Apesar de fazer referências bem claras ao fascismo italiano, ao romance 1984, de George Orwell, e ao quadrinho V de Vingança, de Alan Moore, a inspiração principal do jogo é mais recente. Segundo desenvolvedor, a ideia de Replica surgiu da leitura do livro Pequeno Irmão, do escritor canadense Cory Doctorow, lançado em 2013. Nele é narrada a história de um grupo de jovens da cidade São Francisco detido após um ataque terrorista. Na obra, qualquer cidadão é visto como terrorista em potencial pelo serviço de inteligência. "Fiquei impressionado. Não por sua história ser chocante, mas porque a realidade é pior do que a retratada na obra. Pensei que poderia ajudar a mudá-la com meu jogo", declarou Somi ao Motherboard.

Publicidade

Em fevereiro deste ano a Assembleia Nacional da Coreia do Sul aprovou sua lei antiterror. O texto concede ao Serviço Nacional de Inteligência (NIS) o poder de interceptar comunicações particulares em nome da segurança. O NIS foi acusado em 2012 de manipular a opinião pública favorecendo a candidatura da atual presidente, Park Geun-hye. ONGs como Human Rights Watch e Anistia Internacional denunciaram o progressivo endurecimento das leis contra a liberdade de expressão, e a condenação do lider sindical Han Sang-Kyun a cinco anos de prisão.

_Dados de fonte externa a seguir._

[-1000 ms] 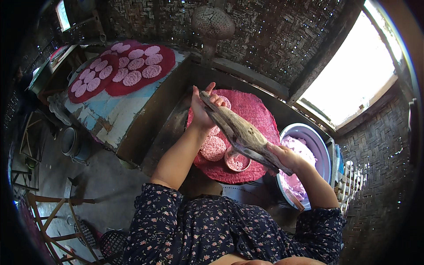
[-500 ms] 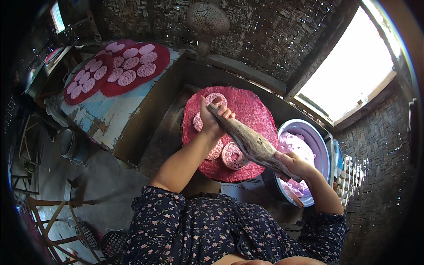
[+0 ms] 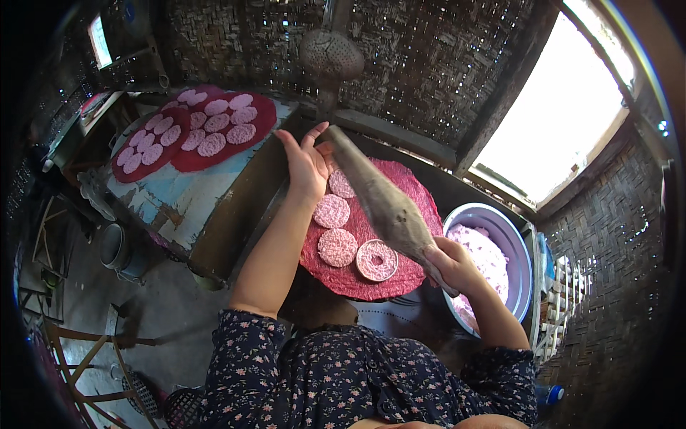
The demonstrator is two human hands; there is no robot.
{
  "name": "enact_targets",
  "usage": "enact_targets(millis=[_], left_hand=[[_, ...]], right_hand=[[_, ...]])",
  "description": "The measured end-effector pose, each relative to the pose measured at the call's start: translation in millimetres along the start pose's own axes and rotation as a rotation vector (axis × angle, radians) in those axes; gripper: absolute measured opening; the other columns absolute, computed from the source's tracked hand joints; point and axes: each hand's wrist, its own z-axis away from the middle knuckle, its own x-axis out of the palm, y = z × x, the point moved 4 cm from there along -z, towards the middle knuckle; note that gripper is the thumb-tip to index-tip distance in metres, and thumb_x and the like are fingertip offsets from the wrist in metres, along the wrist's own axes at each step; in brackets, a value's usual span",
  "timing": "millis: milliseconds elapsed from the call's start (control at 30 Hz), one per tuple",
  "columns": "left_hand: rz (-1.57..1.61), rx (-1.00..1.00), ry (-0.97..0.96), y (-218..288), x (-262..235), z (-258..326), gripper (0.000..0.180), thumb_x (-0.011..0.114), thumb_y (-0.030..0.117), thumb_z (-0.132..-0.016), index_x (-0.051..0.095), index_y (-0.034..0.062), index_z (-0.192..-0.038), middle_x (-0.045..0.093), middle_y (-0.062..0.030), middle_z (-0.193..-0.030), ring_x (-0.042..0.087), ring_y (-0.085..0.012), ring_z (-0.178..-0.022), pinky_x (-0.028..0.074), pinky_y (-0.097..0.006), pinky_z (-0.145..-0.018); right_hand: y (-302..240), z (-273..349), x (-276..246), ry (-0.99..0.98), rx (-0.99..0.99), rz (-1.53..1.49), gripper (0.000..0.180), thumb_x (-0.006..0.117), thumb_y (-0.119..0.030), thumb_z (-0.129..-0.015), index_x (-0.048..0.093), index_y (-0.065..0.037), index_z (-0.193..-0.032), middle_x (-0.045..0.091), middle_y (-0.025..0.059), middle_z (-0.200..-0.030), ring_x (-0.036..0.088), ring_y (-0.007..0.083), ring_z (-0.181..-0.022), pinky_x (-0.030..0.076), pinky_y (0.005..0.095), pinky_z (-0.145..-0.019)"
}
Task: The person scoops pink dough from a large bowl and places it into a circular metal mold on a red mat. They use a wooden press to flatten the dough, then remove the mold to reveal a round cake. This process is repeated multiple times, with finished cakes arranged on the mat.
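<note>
My right hand [image 3: 454, 266] grips the lower end of a long, tapered grey-brown piece [image 3: 389, 204] with a dark spot in its middle; whether it is wood or stiff cloth I cannot tell. At its upper end is my left hand [image 3: 309, 166], thumb and fingers spread, with some fingertips partly behind that end. Beneath lies a round red woven mat [image 3: 421, 196]. On it rest pink crumbly discs [image 3: 337, 247] in a curved row. A thin ring [image 3: 377, 279] sits beside them, filled with pink strands around a hole in the middle.
At right stands a grey-blue basin [image 3: 525, 261] holding a pink-white mass [image 3: 493, 268]. Back left, a worn table [image 3: 179, 200] bears red mats with several pink discs. A perforated ladle [image 3: 331, 56] hangs on the woven wall. A metal bucket [image 3: 114, 247] stands on the floor.
My left hand has loosened from the upper end and spread its fingers. The tapered piece has swung steeper, its upper end moving away from me. The ring's contents now show fully.
</note>
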Motion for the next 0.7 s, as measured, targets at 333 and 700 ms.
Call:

Os abusos desta natureza obviamente não são uma exclusividade da Coreia do Sul. No Brasil, o aparato de vigilância montado para as Olímpiadas não faz nenhuma inveja à realidade onde o jogo se passa. Sem falar das bizarras histórias da Polícia Militar detendo jovens que criticam a corporação nas redes sociais. Ou o caso grave do policial que pressionou um suspeito a entregar sua senha do Facebook.

Embora discuta terrorismo e vigilância, Somi aponta para outra questão mais profunda em seu jogo."Quero fazer as pessoas pensarem sobre a banalidade do mal", diz. Ele destaca a necessidade de questionar e não apenas seguir ordens, caso contrário "podemos acabar como Adolf Eichmann, o principal coordenador do Holocausto."

O tema sério e o clima pesado que permeiam o jogo não o tornam uma experiência desagradável. Replica tem uma história fluída e segue uma linha muito semelhante a jogos como Paper's please e Her Story, que revelam seus segredos por meio da navegação via menus e documentos. E ele também reforça o posicionamento que é possível contar boas narrativas com mecânicas simples – não são óculos de realidade virtual ou tecnologias de ponta que definem a capacidade de um jogo ser imersivo. Arte em 8bits e um texto correndo na tela ainda podem ter sua magia mesmo 40 anos depois dos primeiros text-adventures.

É possível encontrar Replica no site itch.io e na Steam.